ESG as a Driving Force for Impact Investments

ESG considerations are becoming more and more a core component for investment decisions. Generally speaking, sustainable investment factors in ESG criteria in portfolio selection and management. At a very basic level, sustainable investments are frequently determined by excluding investments in industries that imply negative consequences (e.g., tobacco, oil&gas, weapons). As of 2020, sustainable investment makes up roughly a third of all Assets Under Management (AUM).
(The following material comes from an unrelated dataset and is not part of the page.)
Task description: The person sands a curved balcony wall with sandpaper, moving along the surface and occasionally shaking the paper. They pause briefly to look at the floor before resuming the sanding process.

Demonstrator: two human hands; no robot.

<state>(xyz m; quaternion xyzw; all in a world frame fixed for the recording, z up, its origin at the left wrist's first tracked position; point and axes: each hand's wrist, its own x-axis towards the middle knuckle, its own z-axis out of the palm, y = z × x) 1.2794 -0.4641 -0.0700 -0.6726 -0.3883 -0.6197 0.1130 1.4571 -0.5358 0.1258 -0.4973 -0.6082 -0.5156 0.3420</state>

A refined version of sustainable investment is impact investing that requires three main characteristics that differentiate it from sustainable investments, in accordance with the framework provided by the Global Impact Investing Network (GIIN): intentionality, additionality, and impact measurement. Intentionality requires the will of the investor to contribute to generating a positive environmental or social benefit, such as combating climate change. Additionality measures the contribution of the investment, it requests to understand what would have happened if the investment would not have been done; for example in a market unlikely to obtain financing, as in certain developing countries. Finally, impact measurement requires evaluating the externalities generated by the investment (e.g., CO2 emissions avoided). In essence, sustainable investment frequently only focuses on financial performance whereas impact investments require defining well the social and environmental benefits obtained. Nevertheless, the difficulty in tracking “impact” must be recognized.

Despite the significant increase in interest around impact investing, it still represents a small proportion compared to sustainable investments. A report presented in 2020 estimates the current market size at USD 715 billion. In the same year, global sustainable investments reached USD 35.3 trillion.